* _Problem description_
Could you write out the lines below exactly, beginning with the first and finishing with the one that contains "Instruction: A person"?

[Dataset excerpts]
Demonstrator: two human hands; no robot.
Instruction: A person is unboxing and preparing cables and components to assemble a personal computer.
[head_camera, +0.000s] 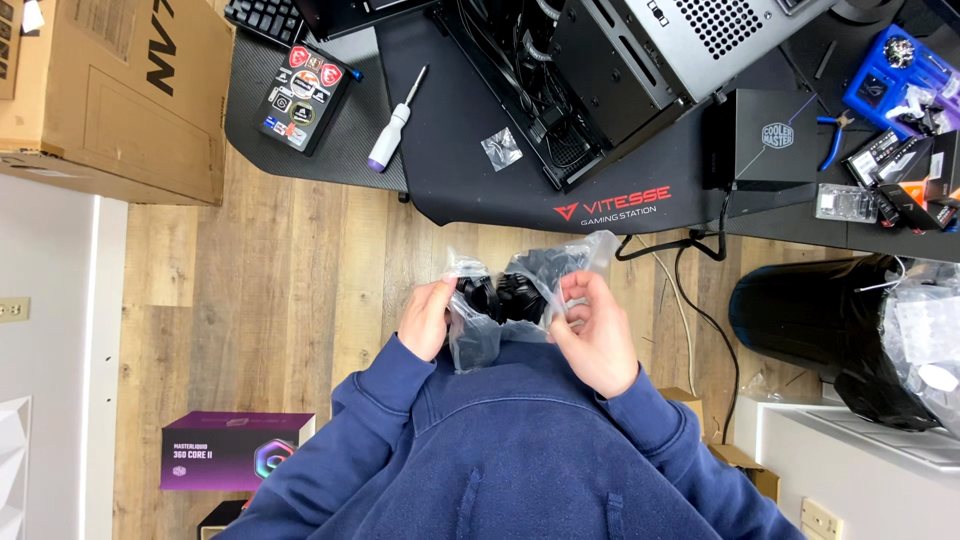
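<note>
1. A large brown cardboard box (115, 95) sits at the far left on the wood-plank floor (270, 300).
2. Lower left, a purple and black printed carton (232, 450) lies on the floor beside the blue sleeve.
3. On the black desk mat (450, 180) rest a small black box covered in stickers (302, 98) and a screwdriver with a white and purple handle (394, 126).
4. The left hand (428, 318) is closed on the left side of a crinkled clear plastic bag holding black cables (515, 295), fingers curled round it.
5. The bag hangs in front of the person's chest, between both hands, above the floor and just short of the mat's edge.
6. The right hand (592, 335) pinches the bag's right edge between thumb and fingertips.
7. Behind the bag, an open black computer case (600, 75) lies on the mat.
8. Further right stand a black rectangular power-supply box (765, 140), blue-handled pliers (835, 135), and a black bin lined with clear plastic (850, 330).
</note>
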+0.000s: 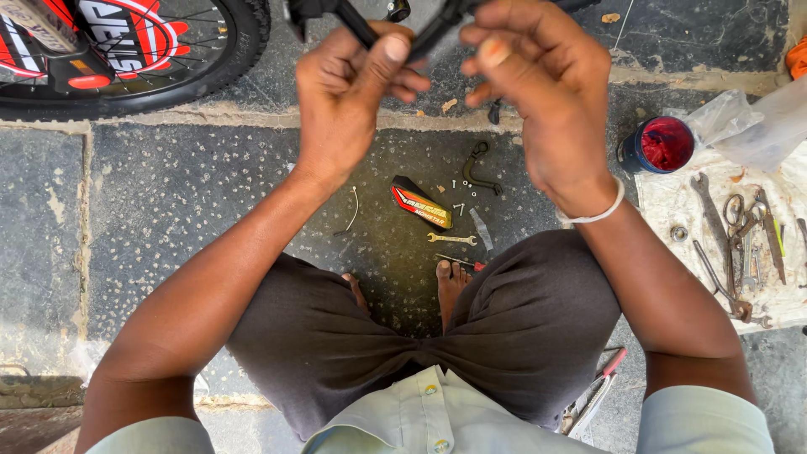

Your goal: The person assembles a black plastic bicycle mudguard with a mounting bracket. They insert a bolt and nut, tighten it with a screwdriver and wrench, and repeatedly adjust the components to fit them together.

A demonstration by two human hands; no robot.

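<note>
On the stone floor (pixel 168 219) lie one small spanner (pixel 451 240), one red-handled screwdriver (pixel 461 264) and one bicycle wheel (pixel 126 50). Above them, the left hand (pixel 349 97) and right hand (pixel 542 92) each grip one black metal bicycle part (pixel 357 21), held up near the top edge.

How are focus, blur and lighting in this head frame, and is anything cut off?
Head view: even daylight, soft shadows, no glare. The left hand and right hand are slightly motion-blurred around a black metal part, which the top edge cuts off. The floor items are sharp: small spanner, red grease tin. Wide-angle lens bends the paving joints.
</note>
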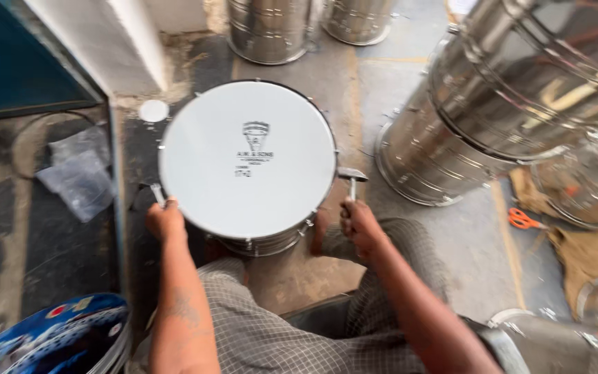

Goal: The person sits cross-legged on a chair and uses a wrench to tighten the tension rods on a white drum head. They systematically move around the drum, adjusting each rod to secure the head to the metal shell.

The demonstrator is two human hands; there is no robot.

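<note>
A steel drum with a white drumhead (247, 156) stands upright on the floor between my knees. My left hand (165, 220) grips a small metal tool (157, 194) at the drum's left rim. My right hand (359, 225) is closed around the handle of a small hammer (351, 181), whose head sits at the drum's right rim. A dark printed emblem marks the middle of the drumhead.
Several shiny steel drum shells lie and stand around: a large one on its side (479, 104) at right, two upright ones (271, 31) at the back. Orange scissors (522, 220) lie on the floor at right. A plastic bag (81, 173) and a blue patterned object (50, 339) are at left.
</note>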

* _Written solution_
Demonstrator: two human hands; no robot.
Instruction: A person is unboxing and preparing cables and components to assemble a personal computer.

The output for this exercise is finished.